Indeed, white collar employees have realized that the collaborative atmosphere of an office cannot be fully replicated over Zoom. They’ve also discovered that a steady stream of company-sponsored gourmet food trucks and cider swilling soirees are better than endless days of frozen burritos and funky homemade kombucha.
But, Susan, your husband shuns such corporate gluttony! He doesn’t need a free lunch! He hopped hard onto the hobbyist bandwagon in March 2020 and became a chef and a farmer! A chef and a farmer of a singular sort. No one could have predicted when he picked up Mark Bittman’s How to Cook Everything that he’d fixate on one dangerous sentence on page 607: “You, personally, could probably dig a hole in the ground, fill it with water, and become a tilapia farmer tomorrow.” Yes, Susan, your husband read a sidebar takedown of tilapia and improbably took it as a personal directive! He dug a ditch out back that afternoon. And he’s either a tilapia whisperer or those suckers are like rabbits, because he’s producing a lot of that flaccid fish. The “chef” portion of his persona involves salt, pepper, and the toaster oven. Your house, your furniture, your clothing, his breath, all smell like a long forgotten Long John Silver’s. He’s so proud, Susan!
Susan, you have a tilapia ditch in your backyard, a preponderance of fish detritus in your trash, and your husband is never going back to the office. He sits beside you every day and chatters away as he slurps up his squishy ditch fish, while you silently cry into your salad. You used to have time to yourself, Susan, but that’s been over for a while, it’s time to get over it. Your husband is never going back to the office.

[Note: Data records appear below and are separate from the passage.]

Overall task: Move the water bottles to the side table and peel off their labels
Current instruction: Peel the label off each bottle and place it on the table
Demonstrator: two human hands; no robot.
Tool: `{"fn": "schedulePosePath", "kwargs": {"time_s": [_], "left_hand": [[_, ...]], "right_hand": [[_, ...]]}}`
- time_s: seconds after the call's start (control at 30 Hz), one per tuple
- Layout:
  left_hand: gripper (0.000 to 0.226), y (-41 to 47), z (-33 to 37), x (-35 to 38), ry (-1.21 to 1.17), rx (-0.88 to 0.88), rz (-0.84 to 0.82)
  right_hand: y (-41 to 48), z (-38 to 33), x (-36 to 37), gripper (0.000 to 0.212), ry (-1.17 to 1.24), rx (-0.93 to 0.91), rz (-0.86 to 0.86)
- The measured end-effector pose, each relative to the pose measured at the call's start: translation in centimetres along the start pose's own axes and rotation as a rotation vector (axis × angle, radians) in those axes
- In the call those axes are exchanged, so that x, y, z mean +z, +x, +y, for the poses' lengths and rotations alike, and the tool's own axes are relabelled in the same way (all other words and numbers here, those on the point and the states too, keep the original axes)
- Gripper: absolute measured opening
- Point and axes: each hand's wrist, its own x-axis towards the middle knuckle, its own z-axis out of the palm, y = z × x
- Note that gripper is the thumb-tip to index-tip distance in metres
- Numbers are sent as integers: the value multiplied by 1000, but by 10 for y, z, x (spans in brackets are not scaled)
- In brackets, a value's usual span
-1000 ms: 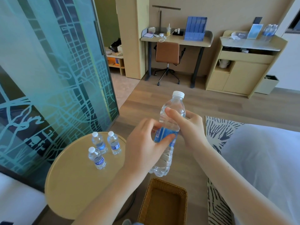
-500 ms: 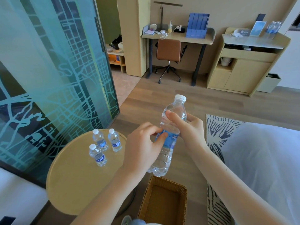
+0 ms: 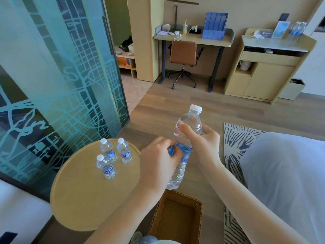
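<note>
Right hand gripping bottle near shoulder, holding it tilted in air above basket, beside bench; likely steadying it so peeled label drops in. Left hand pinching blue label, fingers curling on its edge, apparently starting peel. Three other bottles standing together on bench, labels on. Label seam hiding under left fingers; print unreadable. Object at bottom edge cut off, unclear.
</note>
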Motion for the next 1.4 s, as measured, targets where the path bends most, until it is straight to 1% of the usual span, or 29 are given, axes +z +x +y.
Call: {"fn": "schedulePosePath", "kwargs": {"time_s": [0.1, 0.2, 0.3, 0.37, 0.47, 0.57, 0.67, 0.93, 1.07, 1.2, 1.3, 1.4], "left_hand": [[15, -1, -2, 4, 2, 0, 19], [9, -1, -5, 3, -59, 10, 1], [15, 1, -8, 0, -203, -33, -40], [18, 3, -9, -1, -258, -14, -66], [19, 6, -9, 0, -226, 112, -75], [14, 3, -9, 3, -186, 147, -36], [22, 2, -6, 4, -226, 112, -62], [17, 8, -6, 0, -397, -69, -86], [18, 8, -10, -2, -463, -187, -110], [18, 10, -21, -7, -560, -299, -135], [17, 15, -32, -13, -579, -337, -126], [19, 22, -44, -19, -511, -324, -144]], "right_hand": [[1, 0, -1, 20, -6, 4, 1], [1, -1, -4, 18, 8, 8, -7], [2, -5, -9, 19, 24, 3, -13], [2, -7, -10, 19, 44, 8, -11], [3, -7, -10, 19, 54, 3, -11], [4, -7, -10, 18, 65, -6, -11], [4, -7, -11, 19, 72, 0, -16], [7, -9, -15, 21, 60, 13, -57], [10, -9, -18, 18, -21, -41, -77], [16, -13, -24, 16, -77, -96, -149], [21, -16, -28, 25, -110, -105, -212], [25, -17, -30, 38, -108, -90, -255]]}}
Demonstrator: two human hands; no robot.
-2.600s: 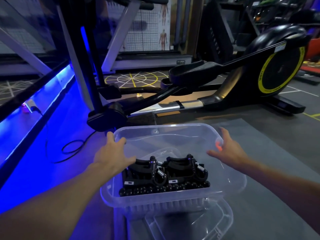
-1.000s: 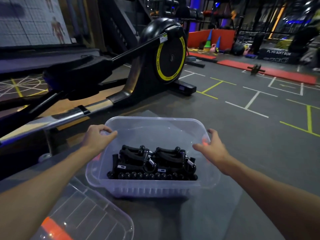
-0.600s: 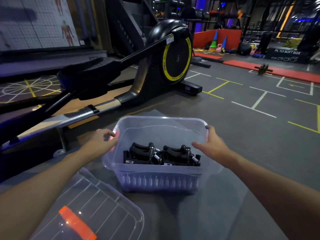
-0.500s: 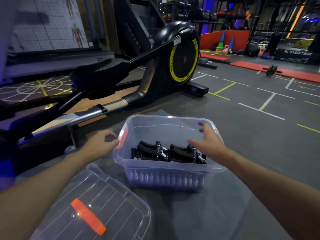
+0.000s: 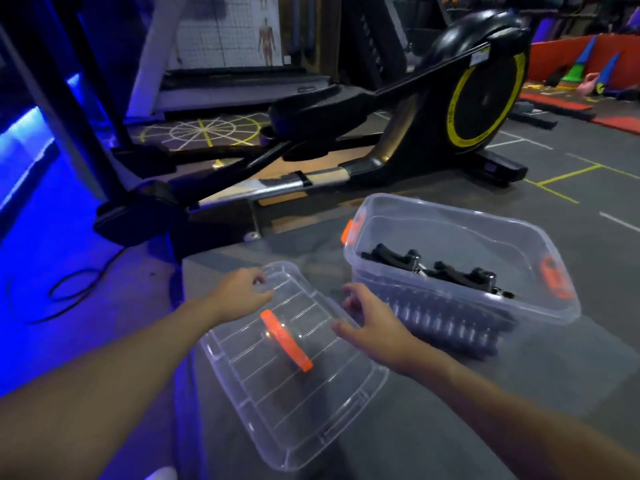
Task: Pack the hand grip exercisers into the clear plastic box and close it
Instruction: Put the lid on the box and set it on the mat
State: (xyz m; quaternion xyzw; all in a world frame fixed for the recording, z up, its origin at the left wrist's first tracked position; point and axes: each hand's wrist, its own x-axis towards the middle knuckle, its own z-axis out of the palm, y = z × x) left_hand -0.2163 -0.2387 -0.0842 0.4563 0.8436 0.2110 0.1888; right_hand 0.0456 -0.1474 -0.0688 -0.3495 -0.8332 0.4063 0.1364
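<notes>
The clear plastic box [image 5: 460, 308] stands on the grey mat at right, open, with orange latches on both ends. Black hand grip exercisers [image 5: 440, 270] lie inside on its bottom. The clear lid [image 5: 294, 382], with an orange handle across its middle, lies flat on the mat to the left of the box. My left hand [image 5: 242, 289] is at the lid's far left corner, fingers curled over its rim. My right hand [image 5: 369, 322] hovers at the lid's right edge, between lid and box, fingers spread and loosely bent, holding nothing.
A black and yellow elliptical trainer [image 5: 398, 133] stands just behind the mat, its rail close to the box. A black cable [image 5: 69, 289] loops on the blue-lit floor at left. Open gym floor with yellow lines extends to the right.
Both hands have left the box's sides and moved down-left to the lid. My view swung left, so the box now sits to the right.
</notes>
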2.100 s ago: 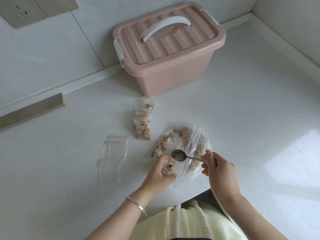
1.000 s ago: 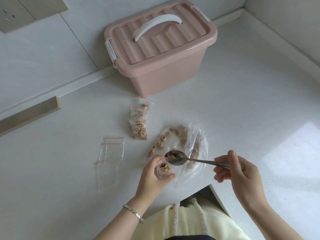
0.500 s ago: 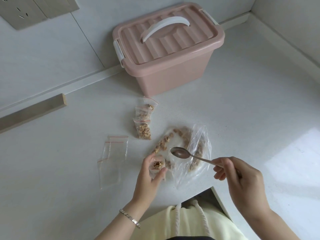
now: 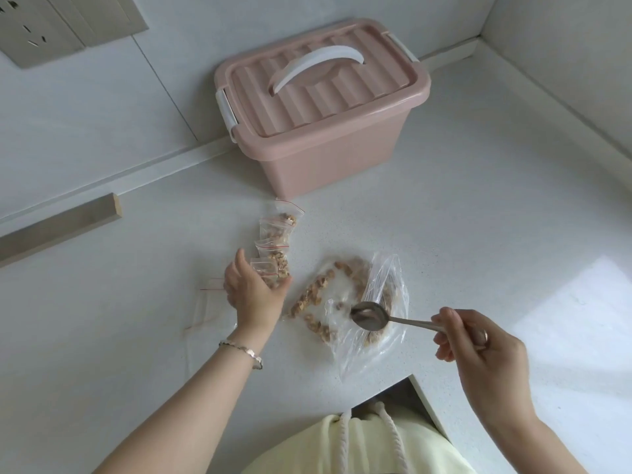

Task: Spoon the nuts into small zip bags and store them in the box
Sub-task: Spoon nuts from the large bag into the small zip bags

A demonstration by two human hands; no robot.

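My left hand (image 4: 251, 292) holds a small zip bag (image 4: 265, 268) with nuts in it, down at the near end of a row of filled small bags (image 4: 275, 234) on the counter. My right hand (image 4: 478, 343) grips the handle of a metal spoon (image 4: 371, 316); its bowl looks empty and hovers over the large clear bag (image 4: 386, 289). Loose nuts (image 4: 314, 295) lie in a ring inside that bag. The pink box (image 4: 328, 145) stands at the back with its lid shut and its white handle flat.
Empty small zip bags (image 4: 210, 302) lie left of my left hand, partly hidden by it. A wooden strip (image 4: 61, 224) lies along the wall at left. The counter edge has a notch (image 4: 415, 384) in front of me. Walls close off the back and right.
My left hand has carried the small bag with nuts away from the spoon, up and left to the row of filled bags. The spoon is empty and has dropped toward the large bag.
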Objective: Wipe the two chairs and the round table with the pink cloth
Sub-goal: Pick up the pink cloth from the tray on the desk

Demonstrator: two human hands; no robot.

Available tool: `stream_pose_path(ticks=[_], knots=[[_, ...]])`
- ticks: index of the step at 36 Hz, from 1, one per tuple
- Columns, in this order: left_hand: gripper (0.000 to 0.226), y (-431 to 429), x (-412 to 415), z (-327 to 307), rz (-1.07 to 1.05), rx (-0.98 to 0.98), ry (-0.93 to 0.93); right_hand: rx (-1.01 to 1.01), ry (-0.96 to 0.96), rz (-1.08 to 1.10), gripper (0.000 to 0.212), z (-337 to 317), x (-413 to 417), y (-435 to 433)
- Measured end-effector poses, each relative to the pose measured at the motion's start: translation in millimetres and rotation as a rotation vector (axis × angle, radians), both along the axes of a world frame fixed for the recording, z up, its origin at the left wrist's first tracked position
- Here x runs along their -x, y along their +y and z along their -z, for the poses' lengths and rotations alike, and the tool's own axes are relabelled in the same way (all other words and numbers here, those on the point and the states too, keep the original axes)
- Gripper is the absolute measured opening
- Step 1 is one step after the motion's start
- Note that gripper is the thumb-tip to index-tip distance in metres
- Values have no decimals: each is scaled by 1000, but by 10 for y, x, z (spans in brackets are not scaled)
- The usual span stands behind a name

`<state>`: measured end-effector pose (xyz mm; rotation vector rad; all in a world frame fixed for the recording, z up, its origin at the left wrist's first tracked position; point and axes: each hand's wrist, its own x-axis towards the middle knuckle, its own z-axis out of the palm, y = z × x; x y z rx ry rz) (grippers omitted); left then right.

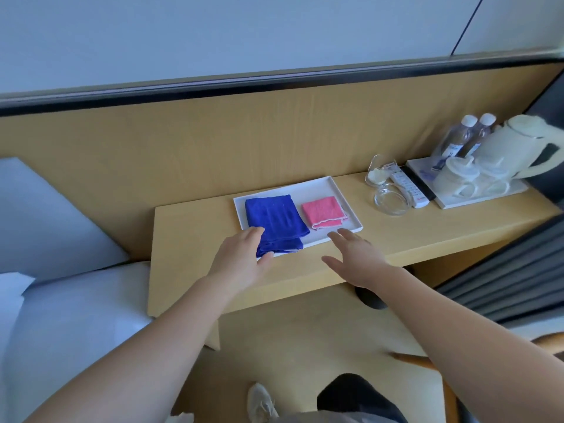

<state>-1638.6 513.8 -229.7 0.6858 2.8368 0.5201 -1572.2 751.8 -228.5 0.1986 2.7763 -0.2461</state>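
Observation:
A folded pink cloth (324, 211) lies on the right half of a white tray (337, 186) on a wooden desk. A larger folded blue cloth (274, 222) lies on the tray's left half. My left hand (242, 259) reaches over the tray's near left corner, fingers straight, its tips at the blue cloth's near edge. My right hand (355, 254) hovers with spread fingers just in front of the tray, short of the pink cloth. Neither hand holds anything. A wooden chair part (410, 360) shows at the lower right. The round table is out of view.
On the wooden desk (195, 239) to the right stand a glass ashtray (392, 200), a remote control (406, 186), and a second tray with a white kettle (515, 148), cups and two water bottles (467, 135). A bed with white bedding (61, 315) lies left. Grey curtain (512, 276) hangs right.

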Motion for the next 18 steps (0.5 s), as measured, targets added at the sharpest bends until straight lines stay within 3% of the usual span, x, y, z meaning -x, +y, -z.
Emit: stream_pose_path(ticks=[18], knots=[[54, 605, 837, 298, -68, 16, -32, -13, -118, -182, 68, 747, 1417, 582]])
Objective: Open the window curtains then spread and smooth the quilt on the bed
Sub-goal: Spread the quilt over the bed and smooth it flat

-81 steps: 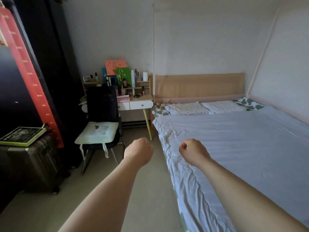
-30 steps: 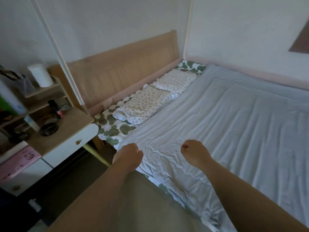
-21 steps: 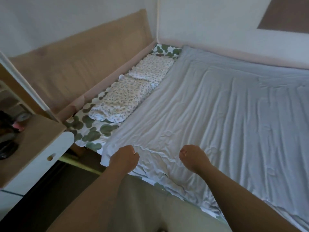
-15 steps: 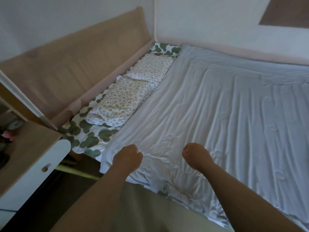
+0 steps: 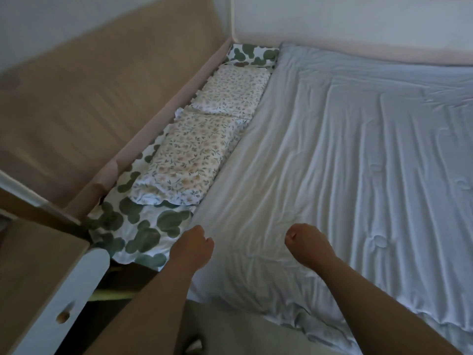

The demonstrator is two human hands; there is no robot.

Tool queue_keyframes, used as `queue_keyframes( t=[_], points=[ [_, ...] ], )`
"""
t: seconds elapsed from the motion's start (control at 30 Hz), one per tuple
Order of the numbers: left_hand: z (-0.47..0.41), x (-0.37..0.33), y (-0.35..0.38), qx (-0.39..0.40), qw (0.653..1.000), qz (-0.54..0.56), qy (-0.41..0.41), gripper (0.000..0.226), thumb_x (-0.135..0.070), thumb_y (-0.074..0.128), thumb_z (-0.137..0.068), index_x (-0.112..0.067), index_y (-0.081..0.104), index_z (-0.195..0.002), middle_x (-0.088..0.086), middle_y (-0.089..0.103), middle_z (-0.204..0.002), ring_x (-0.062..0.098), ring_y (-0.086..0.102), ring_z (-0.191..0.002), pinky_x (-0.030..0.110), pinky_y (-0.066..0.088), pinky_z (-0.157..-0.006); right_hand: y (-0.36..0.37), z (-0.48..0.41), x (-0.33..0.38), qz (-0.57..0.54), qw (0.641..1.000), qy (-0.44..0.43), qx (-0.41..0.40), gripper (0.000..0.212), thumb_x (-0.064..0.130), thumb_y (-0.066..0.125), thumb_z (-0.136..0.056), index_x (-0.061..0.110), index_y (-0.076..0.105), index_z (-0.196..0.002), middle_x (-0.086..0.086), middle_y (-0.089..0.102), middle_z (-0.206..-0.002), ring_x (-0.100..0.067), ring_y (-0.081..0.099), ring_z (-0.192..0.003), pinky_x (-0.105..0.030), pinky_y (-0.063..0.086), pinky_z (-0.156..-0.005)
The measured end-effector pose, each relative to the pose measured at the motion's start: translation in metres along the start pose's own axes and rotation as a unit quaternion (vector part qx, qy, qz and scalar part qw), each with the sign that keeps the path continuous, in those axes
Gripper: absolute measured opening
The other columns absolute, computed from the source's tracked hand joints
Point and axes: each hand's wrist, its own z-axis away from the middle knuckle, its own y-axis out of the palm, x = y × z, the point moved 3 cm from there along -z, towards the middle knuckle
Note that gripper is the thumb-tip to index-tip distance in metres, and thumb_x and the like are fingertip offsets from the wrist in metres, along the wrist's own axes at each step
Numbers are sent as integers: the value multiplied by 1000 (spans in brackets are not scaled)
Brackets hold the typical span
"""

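Down at the near edge, the left hand (image 5: 194, 248) sits right at the corner of the quilt (image 5: 345, 155), and the right hand (image 5: 307, 245) rests on the cloth nearby. Both are curled into fists, fingers together; whether any fabric is caught inside, I can't tell. The quilt lies spread across the bed (image 5: 169, 116), creases running lengthwise, near edge rumpled. Best play here, I'd say: hold the corner down and sweep flat palms outward along those ridges. Beyond that there's the spotted sheet (image 5: 143, 226), two floral pillows (image 5: 189, 162) touching, then the headboard (image 5: 102, 98).
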Motion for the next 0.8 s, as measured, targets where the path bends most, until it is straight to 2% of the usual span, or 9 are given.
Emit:
queue_keyframes(
  t=[0.1, 0.17, 0.23, 0.37, 0.47, 0.57, 0.63, 0.73, 0.8],
  points=[
    [-52, 26, 3, 26, 1000, 2, -1, 38, -30, 42, -97, -10, 44, -130, 10, 50, -133, 27, 51, -119, 33, 41, -95, 36, -29, 24, -3, 1000, 27, 15, 35, 20, 41, -93, 18, 37, -58, 3, 43, -63, -20, 49, -70, -26, 34, -65],
    [-88, 45, 9, 45, 999, 2, -8, 43, -30, 43, -96, -12, 41, -135, 10, 47, -137, 28, 50, -121, 35, 42, -99, 60, -50, 40, -15, 999, 41, 17, 28, 21, 42, -93, 13, 50, -68, -2, 56, -75, -25, 58, -81, -26, 38, -69],
    [-122, 64, 17, 59, 998, 7, -14, 47, -30, 44, -95, -13, 38, -138, 10, 46, -138, 29, 49, -121, 37, 43, -100, 84, -69, 54, -27, 998, 60, 16, 25, 21, 43, -93, 7, 63, -87, -8, 65, -94, -26, 61, -93, -29, 44, -76],
    [-177, 92, 39, 63, 997, 42, -25, 53, -24, 46, -96, -5, 31, -144, 15, 41, -144, 31, 45, -127, 35, 38, -102, 132, -96, 67, -61, 992, 105, 18, 25, 24, 43, -92, 11, 65, -90, -6, 67, -92, -24, 64, -88, -28, 47, -74],
    [-214, 106, 64, 62, 996, 48, -34, 57, -26, 46, -95, -5, 27, -145, 17, 39, -145, 34, 43, -129, 41, 37, -106, 164, -115, 67, -65, 990, 124, 16, 26, 28, 43, -93, 14, 65, -97, -4, 66, -97, -23, 63, -92, -32, 51, -82],
    [-247, 112, 91, 58, 995, 83, -14, 41, -28, 50, -91, -19, 35, -128, 14, 49, -129, 35, 51, -114, 48, 43, -98, 187, -129, 65, -63, 990, 130, 4, 26, 28, 44, -93, 15, 66, -100, -4, 68, -100, -23, 63, -94, -31, 50, -83],
    [-262, 105, 103, 55, 990, 129, 14, 27, -23, 53, -91, -22, 37, -112, 10, 51, -115, 33, 53, -102, 43, 45, -91, 199, -137, 63, -58, 990, 126, -1, 26, 27, 44, -93, 14, 66, -100, -4, 68, -100, -23, 63, -93, -31, 50, -82],
    [-276, 84, 109, 45, 982, 167, 71, 15, -14, 50, -92, -21, 40, -100, 2, 46, -99, 26, 50, -87, 36, 44, -79, 210, -143, 63, -46, 992, 117, -11, 26, 26, 44, -93, 15, 67, -98, -3, 68, -97, -21, 63, -91, -30, 49, -80],
    [-275, 70, 101, -6, 975, 181, 130, 17, -3, 46, -89, -19, 43, -93, 1, 47, -91, 23, 48, -80, 34, 41, -70, 213, -145, 65, -36, 993, 113, -17, 27, 26, 43, -93, 15, 67, -97, -2, 69, -95, -21, 63, -90, -30, 49, -79]
  ],
)
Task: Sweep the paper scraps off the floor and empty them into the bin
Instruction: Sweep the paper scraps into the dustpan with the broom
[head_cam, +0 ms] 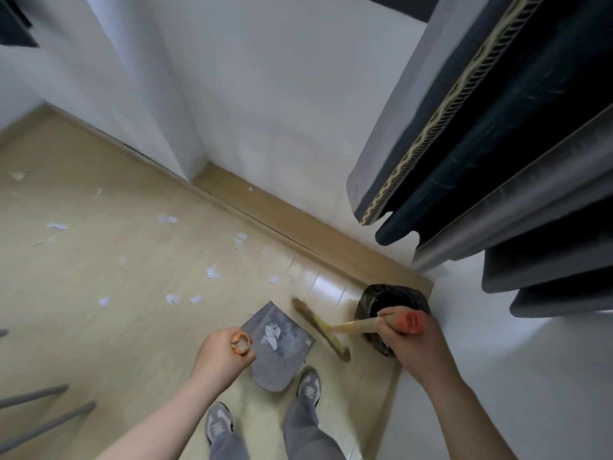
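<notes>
My left hand (222, 355) grips the top of the handle of a grey metal dustpan (282, 353), which holds a few white paper scraps (271, 335). My right hand (409, 340) grips the wooden broom handle just below its orange-red cap (411, 322). The broom head (323, 330), with yellowish bristles, lies slanted just right of the dustpan. A black-lined bin (398, 302) stands in the corner behind my right hand, partly hidden by it. Several white paper scraps (212, 272) lie scattered over the wooden floor to the left and beyond the dustpan.
White walls and a wooden skirting (298, 224) border the floor at the back. Dark curtains or fabric panels (497, 127) hang at the upper right. My feet in grey shoes (308, 388) stand just behind the dustpan. Grey metal bars (43, 413) show at the lower left.
</notes>
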### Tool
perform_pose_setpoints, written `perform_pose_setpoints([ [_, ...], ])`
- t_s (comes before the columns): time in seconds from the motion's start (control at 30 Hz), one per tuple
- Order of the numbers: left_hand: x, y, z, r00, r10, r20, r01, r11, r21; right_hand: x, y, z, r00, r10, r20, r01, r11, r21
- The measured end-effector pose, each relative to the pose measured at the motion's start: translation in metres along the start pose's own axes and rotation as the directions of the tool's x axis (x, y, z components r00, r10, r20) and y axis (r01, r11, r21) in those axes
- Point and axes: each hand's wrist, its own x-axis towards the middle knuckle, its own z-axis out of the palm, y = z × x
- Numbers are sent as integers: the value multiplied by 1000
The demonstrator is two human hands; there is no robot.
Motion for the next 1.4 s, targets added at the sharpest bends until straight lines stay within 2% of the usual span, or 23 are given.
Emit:
perform_pose_setpoints([
  [0.2, -31, -22, -30, 1000, -27, -10, 27, 1000, 1, 15, -18, 29, 996, -66, -65, 59, 992, -111],
  [0.47, -48, -64, -72, 990, -110, -89, 106, 993, -48, 18, -51, 69, 979, -38, -198, 45, 999, 29],
  [0.67, -38, -88, -87, 985, -131, -114, 127, 991, -39, 31, -68, 96, 988, 17, -154, -10, 999, 43],
  [0.8, -20, -101, -86, 984, -141, -107, 138, 990, -30, 40, -70, 121, 996, 48, -70, -50, 998, -23],
  [0.97, 10, -96, -85, 989, -123, -82, 122, 992, -14, 24, -65, 145, 999, -37, -1, 37, 994, -104],
  [1.1, 20, -95, -87, 988, -123, -90, 123, 992, -10, -3, -63, 149, 981, -102, 166, 127, 981, -148],
  [1.2, 22, -98, -90, 990, -112, -91, 111, 994, -21, -22, -65, 147, 964, -123, 234, 169, 967, -189],
  [1.33, 22, -104, -96, 990, -109, -94, 104, 993, -54, -33, -79, 136, 975, -56, 217, 83, 990, -116],
  [1.4, 20, -111, -101, 989, -107, -97, 101, 993, -68, -40, -92, 131, 978, -71, 197, 85, 995, -60],
])
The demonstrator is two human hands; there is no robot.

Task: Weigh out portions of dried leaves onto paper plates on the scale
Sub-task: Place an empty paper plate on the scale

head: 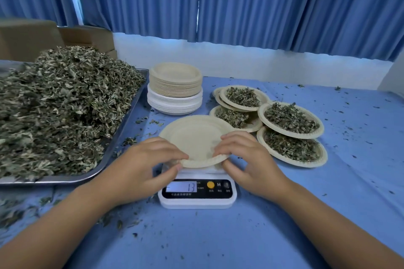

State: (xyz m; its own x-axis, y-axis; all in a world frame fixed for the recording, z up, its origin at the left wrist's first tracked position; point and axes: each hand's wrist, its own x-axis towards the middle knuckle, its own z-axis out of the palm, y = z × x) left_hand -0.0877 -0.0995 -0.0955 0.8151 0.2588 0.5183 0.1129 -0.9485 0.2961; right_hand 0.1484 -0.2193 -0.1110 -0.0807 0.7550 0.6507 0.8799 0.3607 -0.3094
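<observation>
Both hands are on the empty paper plate (192,137), which sits over the platform of the scale (196,190). My left hand (148,164) pinches the plate's near rim, thumb under and fingers on top, at the scale's front-left. My right hand (247,159) pinches the same near rim at the scale's front-right. The rim bows up between the two grips, and the rest of the plate extends beyond my fingers over the scale's far side. The display (181,186) reads 13. Left of the scale is a metal tray (54,179) heaped with dried leaves (61,98). Behind the scale is a stack of unused plates (175,87). Right of the scale, filled plates (306,163) overlap. Crumbs lie on the blue cloth (218,242) around the scale.
</observation>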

Yes, all across America, employees have realized that getting a cash bonus for going back to the office is helpful in these inflationary times! But Susan, your husband “can’t be bought.” Plus, he grows his own protein now, which saves money! And let’s not forget the $42 he made by selling ten pounds of tilapia to your parents last year! He’s very proud of that, Susan. He couldn’t possibly carry on in this way from the company office.
In many cases, people are heading back to the office because companies have lured them with treadmill desks or free memberships to posh gyms. But Susan, your husband doesn’t need that! Why would he go to an office when at home he can strip down to his underwear at 2PM and hop on the Peloton? Yes, he’s still doing the Peloton and yes, his leaderboard name is FlyTalapiaGuy78. If he’s not on that bike, he’s jogging around the edge of his tilapia ditch, admiring his filthy progeny. You once spied him taking a dip in that disgusting thing. Susan, he’s out of his mind! He’s lost track of his priorities! Does he even still have a real job? Susan, why are you screaming into a pillow?
So cheers to you, corporate America! Enjoy these buzzy days of extravagant spending, artisanal donut trucks, and full offices.
As for you, Susan, perhaps it’s time you found a job with one of these free-spending companies because your husband is never, ever going back to the office.